I’m a Fool……for creampuffs!

Wow, the whole day went by and not a soul thought to play an April fool’s day joke on me! I’m actually quite thankful for that because I don’t know how well I would have taken it today! I was out straight from the time I got up this morning until the time I sat down to eat my dinner….and I’m actually eating my dinner as I do this! Talk about multi-tasking at its best!

Yesterday I decided to make Grumpy one of his favorite desserts – Cream Puffs. Yup, not only am I a fool for a cream puff, but Grumpy is too! I recently saw Medena of Cafe Chocolada blog about making them and the fever hit me….SO, I took out my trusty ole Better Homes and Garden’s cookbook and whipped up the cream puff batter:


1 cup water
1/2 cup butter
1/8 tsp salt
1 cup all-purpose flour
4 eggs


Preheat oven to 400 degrees F. Grease a baking sheet. In a medium saucepan combine water, butter and salt. Bring to boiling. Add flour all at once, stirring vigorously. Cook and stir until mixture forms a ball. Remove from heat. Cool for 10 minutes. Add eggs, one at a time, beating well with a wooden spoon after each addition.Drop 12 heaping tablespoons of dough onto prepared baking sheet.
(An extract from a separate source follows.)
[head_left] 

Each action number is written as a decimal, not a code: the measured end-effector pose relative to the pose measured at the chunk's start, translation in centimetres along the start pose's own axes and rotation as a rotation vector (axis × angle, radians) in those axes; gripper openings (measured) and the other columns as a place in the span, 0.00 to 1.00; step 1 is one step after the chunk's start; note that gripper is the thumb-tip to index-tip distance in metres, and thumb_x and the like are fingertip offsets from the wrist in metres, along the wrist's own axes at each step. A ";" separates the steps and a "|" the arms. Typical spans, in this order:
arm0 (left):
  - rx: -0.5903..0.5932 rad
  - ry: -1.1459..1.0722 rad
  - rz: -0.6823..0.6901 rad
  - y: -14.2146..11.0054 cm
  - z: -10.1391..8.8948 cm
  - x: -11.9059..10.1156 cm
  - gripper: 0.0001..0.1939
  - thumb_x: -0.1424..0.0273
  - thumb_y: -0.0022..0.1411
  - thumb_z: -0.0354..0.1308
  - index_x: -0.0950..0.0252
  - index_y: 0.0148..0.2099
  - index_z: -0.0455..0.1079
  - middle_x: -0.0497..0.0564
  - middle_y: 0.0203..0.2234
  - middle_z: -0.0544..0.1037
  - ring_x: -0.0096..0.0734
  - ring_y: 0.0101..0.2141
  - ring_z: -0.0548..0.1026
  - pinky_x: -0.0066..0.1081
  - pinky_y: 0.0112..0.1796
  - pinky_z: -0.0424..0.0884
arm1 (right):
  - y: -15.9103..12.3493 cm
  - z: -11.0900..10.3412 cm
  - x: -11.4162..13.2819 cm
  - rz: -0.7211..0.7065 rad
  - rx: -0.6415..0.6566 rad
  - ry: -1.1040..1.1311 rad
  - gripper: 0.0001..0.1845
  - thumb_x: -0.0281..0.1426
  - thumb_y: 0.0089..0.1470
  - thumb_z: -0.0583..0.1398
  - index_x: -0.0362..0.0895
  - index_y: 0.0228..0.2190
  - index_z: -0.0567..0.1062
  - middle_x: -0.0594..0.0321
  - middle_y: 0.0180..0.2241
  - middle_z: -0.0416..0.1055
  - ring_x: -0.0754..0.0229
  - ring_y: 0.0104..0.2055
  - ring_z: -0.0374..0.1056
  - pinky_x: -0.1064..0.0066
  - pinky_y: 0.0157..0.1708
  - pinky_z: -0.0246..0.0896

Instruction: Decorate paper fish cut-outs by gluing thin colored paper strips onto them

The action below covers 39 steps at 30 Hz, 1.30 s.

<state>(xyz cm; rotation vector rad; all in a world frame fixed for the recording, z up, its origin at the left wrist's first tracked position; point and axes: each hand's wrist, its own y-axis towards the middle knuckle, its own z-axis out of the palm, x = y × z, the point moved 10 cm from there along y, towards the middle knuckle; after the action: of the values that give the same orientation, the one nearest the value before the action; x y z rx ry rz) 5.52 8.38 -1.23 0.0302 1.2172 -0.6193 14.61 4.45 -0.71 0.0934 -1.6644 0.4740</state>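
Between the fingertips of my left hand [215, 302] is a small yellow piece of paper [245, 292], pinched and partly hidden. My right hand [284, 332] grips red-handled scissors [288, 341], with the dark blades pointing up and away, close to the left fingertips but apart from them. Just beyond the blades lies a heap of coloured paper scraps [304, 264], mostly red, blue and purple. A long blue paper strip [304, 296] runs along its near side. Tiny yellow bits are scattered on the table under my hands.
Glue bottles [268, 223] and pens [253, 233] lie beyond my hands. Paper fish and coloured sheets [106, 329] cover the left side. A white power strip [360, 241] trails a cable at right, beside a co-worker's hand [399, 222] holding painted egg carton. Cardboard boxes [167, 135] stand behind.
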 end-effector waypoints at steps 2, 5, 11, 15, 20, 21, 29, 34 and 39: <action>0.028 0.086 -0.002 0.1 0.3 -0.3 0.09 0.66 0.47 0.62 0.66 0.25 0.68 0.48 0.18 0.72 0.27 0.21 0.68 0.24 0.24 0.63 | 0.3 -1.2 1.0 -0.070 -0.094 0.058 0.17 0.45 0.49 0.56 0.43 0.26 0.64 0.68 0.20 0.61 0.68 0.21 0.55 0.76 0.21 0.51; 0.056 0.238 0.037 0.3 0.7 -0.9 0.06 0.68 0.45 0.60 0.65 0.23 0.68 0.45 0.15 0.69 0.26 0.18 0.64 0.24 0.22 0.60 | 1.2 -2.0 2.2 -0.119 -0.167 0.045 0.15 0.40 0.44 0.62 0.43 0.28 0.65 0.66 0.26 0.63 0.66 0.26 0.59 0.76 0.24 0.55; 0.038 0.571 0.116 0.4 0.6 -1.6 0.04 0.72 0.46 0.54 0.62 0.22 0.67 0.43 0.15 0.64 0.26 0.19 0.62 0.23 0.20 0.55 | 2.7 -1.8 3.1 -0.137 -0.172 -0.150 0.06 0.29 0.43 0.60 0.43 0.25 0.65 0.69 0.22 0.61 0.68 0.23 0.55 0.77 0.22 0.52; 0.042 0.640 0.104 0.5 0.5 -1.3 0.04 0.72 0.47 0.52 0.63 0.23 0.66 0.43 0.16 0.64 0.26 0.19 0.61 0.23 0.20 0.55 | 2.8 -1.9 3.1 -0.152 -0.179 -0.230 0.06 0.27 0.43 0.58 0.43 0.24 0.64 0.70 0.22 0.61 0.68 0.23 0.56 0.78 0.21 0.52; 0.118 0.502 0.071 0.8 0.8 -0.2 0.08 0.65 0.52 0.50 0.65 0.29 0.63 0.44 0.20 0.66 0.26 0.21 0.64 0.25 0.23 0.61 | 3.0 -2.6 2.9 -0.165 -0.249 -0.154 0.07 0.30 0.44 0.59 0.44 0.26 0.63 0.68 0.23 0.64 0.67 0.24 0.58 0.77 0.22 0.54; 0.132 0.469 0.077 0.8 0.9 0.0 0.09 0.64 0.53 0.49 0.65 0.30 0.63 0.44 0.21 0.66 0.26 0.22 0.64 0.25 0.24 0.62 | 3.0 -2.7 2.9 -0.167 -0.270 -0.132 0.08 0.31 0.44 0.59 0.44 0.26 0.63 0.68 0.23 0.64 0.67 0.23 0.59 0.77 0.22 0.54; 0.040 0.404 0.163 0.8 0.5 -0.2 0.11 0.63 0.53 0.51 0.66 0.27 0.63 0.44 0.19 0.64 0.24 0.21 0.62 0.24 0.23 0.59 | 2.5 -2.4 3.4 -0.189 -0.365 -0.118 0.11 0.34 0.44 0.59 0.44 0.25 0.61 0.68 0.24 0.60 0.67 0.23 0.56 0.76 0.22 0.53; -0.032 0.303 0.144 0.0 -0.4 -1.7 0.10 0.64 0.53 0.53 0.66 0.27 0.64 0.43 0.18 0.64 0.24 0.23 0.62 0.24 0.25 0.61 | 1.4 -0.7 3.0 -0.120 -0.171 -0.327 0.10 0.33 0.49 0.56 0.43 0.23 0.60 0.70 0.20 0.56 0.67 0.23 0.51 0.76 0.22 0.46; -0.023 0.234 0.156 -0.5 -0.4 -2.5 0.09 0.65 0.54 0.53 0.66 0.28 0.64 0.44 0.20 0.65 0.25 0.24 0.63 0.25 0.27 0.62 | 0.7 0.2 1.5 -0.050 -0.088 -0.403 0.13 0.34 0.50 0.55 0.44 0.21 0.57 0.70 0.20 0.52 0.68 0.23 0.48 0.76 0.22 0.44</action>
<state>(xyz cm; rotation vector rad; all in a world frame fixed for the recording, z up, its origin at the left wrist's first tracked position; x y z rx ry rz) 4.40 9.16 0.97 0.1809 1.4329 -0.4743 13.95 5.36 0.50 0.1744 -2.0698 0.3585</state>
Bake for 30-35 minutes or until golden and firm. Transfer cream puffs to a wire rack and let cool. Cut tops from puffs; If eating immediately, remove soft dough from inside. Fill with pudding (recipe follows) and decorate tops with melted semi sweet chocolate chips. Otherwise, store in a dry environment until ready to fill and eat (or your puffs will become soggy!)
For the Pudding:


3/4 cup sugar
3 Tbsp cornstarch
3 cups milk (I use skim milk)
4 beaten egg yolks
1 Tbsp butter
1-1/2 tsp vanilla


In a medium heavy saucepan combine sugar and cornstarch. Stir in milk. Cook and stir over medium heat until thickened and bubbly. Cook and stir for 2 minutes more. Remove pan from heat. Gradually stir 1 cup of the milk mixture into egg yolks. Add egg mixture to milk mixture in saucepan. Bring to a gentle boil. Reduce heat. Cook and stir for 2 minutes more. Remove pan from heat. Stir in butter and vanilla. Pour pudding into a bowl. Cover surface of pudding with plastic wrap. Serve warm or cold (do not stir during chilling). Makes 4 servings.

I am sure your wondering, just how many photos of this cream puff can she take?? Well, if your a real foodie, then you will agree with me….you
just can’t get enough of something good!


  1. says

    Yes, fever!:))) It hit me again in the meantime, even though I was battling cold! :)
    Hubby was home, so I had to make some for him, and he likes them big.
    Glad I have inspired you…

  2. says

    Wow, those look great! Hubby has fond memories of getting “cream horns” as a special treat when he was a little kid. The little bakery that used to sell them is gone now and we have yet to find a substitute. I wonder if these are similar.

  3. says

    Sounds and looks delicious! My mom used to make something similar and sprinkled them with icing sugar. Must admit I’ve never made creampuffs.

  4. says

    Medena, you totally inspire me!

    Reluctant – I know what cream horns are…they aren’t quite the same but still good nonetheless! Cream horns are more of a flaky pastry filled with a sweetened shortening cream.

    Sara – let me know how they go!

    Lore – thank you for visiting!

  5. says

    These look yummy! I’ve always been intimidated to try cream puffs for some reason, but you make it look like maybe it’s not as hard as I always thought.